Kickball was always one of my childhood favorites because it involved so many players and each had a different role. Not everyone had to kick the ball the furthest to be the major contributor to the game. If you made a good catch and got someone out, that made you the hero for that play! Kickball does require a decent amount of space (great for social distancing as every player is spread out), preferably a local baseball or softball field or even asphalt as long as the bases are marked. Beyond the field, all you need are enough players to at least cover the field positions, a kicker and a ball. The pitcher rolls the ball towards the kicker and the kicker tries to kick the ball as far as possible in order to make a run. Kickball helps build a sense of belonging as all players on each team work together to achieve a common goal. The team captain is also building leadership skills by coordinating the actions of her teammates. There's a moderate level of running involved with kickball so this activity is great at helping kids burn off the excess energy they have.

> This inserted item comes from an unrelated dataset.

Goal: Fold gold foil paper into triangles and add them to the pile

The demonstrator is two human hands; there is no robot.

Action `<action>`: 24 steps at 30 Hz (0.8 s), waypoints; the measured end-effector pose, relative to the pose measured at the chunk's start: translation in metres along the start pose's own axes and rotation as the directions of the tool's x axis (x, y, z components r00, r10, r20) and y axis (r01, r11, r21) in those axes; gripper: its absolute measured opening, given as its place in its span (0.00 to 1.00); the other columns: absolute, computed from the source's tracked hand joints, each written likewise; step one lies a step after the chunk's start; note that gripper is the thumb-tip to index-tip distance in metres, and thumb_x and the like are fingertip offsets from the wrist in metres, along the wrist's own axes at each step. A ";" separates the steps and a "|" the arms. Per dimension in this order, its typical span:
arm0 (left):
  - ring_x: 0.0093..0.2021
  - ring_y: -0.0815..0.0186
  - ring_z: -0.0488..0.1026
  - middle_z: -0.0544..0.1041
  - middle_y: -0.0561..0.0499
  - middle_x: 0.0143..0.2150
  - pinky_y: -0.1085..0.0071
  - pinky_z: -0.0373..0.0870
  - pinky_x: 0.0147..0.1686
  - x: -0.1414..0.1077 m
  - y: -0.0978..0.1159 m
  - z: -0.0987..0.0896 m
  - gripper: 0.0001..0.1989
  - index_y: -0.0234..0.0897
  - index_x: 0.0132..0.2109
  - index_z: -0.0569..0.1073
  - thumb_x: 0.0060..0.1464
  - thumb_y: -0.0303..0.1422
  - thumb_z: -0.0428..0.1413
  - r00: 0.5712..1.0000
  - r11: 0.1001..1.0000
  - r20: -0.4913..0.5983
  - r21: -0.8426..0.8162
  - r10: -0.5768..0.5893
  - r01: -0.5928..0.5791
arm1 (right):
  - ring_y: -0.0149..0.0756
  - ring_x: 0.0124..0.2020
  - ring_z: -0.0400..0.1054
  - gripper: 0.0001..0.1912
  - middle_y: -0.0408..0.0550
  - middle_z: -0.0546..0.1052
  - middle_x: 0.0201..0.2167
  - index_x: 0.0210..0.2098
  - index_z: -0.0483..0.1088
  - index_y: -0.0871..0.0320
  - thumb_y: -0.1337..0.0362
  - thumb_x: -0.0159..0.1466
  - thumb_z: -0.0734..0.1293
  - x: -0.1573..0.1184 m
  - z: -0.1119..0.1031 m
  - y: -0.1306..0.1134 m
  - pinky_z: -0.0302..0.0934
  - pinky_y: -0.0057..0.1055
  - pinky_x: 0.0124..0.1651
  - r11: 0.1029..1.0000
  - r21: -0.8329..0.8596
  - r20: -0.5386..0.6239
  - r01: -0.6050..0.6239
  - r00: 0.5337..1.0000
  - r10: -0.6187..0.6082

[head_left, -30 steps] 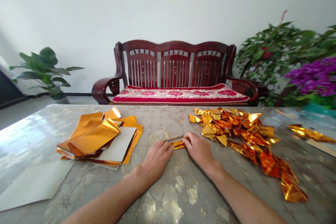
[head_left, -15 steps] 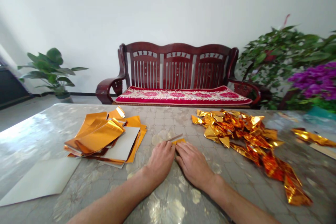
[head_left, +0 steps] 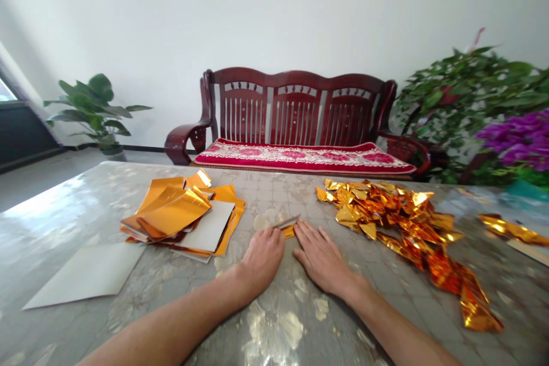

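A small piece of gold foil paper [head_left: 289,232], partly folded with a pale flap raised, lies on the table between my hands. The fingers of my left hand [head_left: 265,251] are curled closed over its left side, hiding part of it. My right hand [head_left: 319,254] rests flat with its fingers stretched out, the fingertips at the right edge of the paper. To the left is a loose stack of gold foil sheets [head_left: 171,218] with pale backs. Right of my hands, folded gold foil pieces [head_left: 398,217] lie in a shiny heap.
A single pale sheet [head_left: 88,274] lies at the table's left. Another gold foil piece [head_left: 512,230] and clear plastic [head_left: 465,199] are at the far right. Behind the patterned table [head_left: 266,186] stands a wooden bench [head_left: 295,106] with a red cover, between green plants.
My right hand has slid slightly away from my left, and its fingers have straightened. More of the gold foil paper and its raised flap now shows. The whole view has shifted a little.
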State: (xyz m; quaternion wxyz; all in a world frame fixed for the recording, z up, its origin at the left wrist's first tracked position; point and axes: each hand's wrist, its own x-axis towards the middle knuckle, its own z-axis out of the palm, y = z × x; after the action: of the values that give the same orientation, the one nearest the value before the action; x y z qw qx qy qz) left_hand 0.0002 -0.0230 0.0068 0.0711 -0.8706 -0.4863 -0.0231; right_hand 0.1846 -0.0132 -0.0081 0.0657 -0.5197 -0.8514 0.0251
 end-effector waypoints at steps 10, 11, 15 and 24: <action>0.53 0.58 0.71 0.74 0.44 0.55 0.62 0.69 0.53 -0.020 -0.027 0.005 0.16 0.35 0.55 0.71 0.63 0.25 0.47 0.996 0.992 -0.060 -0.107 0.067 -0.073 | 0.44 0.70 0.47 0.28 0.52 0.55 0.70 0.68 0.55 0.57 0.56 0.72 0.53 0.009 0.007 0.012 0.45 0.51 0.68 0.999 -0.038 -0.023 -0.034 0.999 0.033; 0.53 0.59 0.70 0.74 0.45 0.55 0.63 0.69 0.54 -0.020 -0.030 0.006 0.16 0.36 0.55 0.71 0.63 0.25 0.47 0.995 0.988 -0.066 -0.129 0.075 -0.083 | 0.44 0.70 0.49 0.27 0.51 0.56 0.69 0.68 0.56 0.56 0.56 0.72 0.54 0.010 0.007 0.015 0.46 0.51 0.67 0.999 -0.042 -0.037 -0.025 0.999 0.024; 0.51 0.60 0.71 0.76 0.47 0.51 0.65 0.68 0.54 -0.019 -0.036 0.007 0.15 0.37 0.52 0.72 0.62 0.23 0.47 0.991 0.979 -0.067 -0.165 0.112 -0.122 | 0.47 0.66 0.57 0.22 0.52 0.66 0.64 0.63 0.65 0.56 0.60 0.71 0.57 0.012 0.009 0.024 0.52 0.50 0.64 0.995 -0.098 -0.176 -0.016 0.984 -0.002; 0.46 0.60 0.71 0.78 0.48 0.44 0.65 0.68 0.49 -0.017 -0.024 0.003 0.12 0.38 0.46 0.74 0.61 0.24 0.48 0.991 0.972 -0.083 -0.200 0.106 -0.120 | 0.40 0.48 0.68 0.11 0.49 0.78 0.45 0.47 0.74 0.56 0.69 0.68 0.63 0.009 -0.006 0.009 0.58 0.36 0.49 0.934 -0.279 -0.322 0.223 0.895 -0.309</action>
State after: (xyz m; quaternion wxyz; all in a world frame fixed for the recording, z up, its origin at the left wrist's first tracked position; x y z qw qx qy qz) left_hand -0.0294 -0.0245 0.0044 -0.0004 -0.8982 -0.4280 -0.1003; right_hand 0.1890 -0.0012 -0.0025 0.1618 -0.3972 -0.8850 -0.1810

While I was never really good at this game because I wasn't the biggest kid on the block, I always thought it was fun to be on the team with the bigger kid! On a more serious note, this old-school game puts each player's strength and endurance to the most direct test possible through a large rope. A longer rope can help with social distance guidelines so each player is at least 6 feet apart from the other player so if you have 4 players, you'll need at least a 18-ft rope. Beyond the rope, you'll need some space for the players to line up as well as a center-line marker. You'll want the ground to be even and have similar texture so that one side doesn't have a grip advantage over the other. Grass is preferable for this activity because usually someone will fall on their butt and softer ground is always safer. Depending on how much space you have for the players to backup, you can decide how far a team must pull in order to be declared the winner. Typically, the game ends when the first player from the opposing team is pulled across the center line. While one might ask "what's so challenging about pulling rope?" there is a strategy to tug-of-war as each team may not be applying force consistently, in efforts to throw off their opponents. A team captain on each side may observe the pulling action of the opposing team and command her team to either pull or "hang" (rest). If coordinated correctly, one team can "hang" or give slack to the opposing team right when they commence a pull and cause the opposing team to lose balance, at which point the hanging team can immediately start their pull action in efforts to gain lost ground while the opposing team is trying to regain balance.

Noodle Tag

Tag is the most traditional game worldwide because just about everyone knows how to run and chase. During these times while we're trying to enforce social distance, giving each player a pool noodle to extend their arm length is a great alternative to the traditional activity. Not to mention, players running around with multi-colored pool noodles just looks and sounds like hilarious and ridiculous fun and will probably degenerate into players play hitting each other with the pool noodles. Pool noodles can be purchased from your local dollar store in various colors. The colors can be used to indicate teams or have other role meanings. There are so many variations on tag that I cannot possibly mention all of them here but here are a few notable ones I had fun playing as a kid: Noodle tag --- just one player has the noodle and is considered "it", all other players just freely run around within a designated boundary. When the "it" player is able to contact another player with the noodle, that new player will obtain the noodle and become "it" and the cycle repeats again. Capture the flag is another fun game where opposing teams are trying to steal the flag from each other and bring it back to their own side. A player who has the flag but is tagged must return the flag to the original position and sit in "jail" for a limited time before re-entering the field.

Hopefully these game ideas will help get you and your kids outdoors for some simple, active, and socially distanced fun!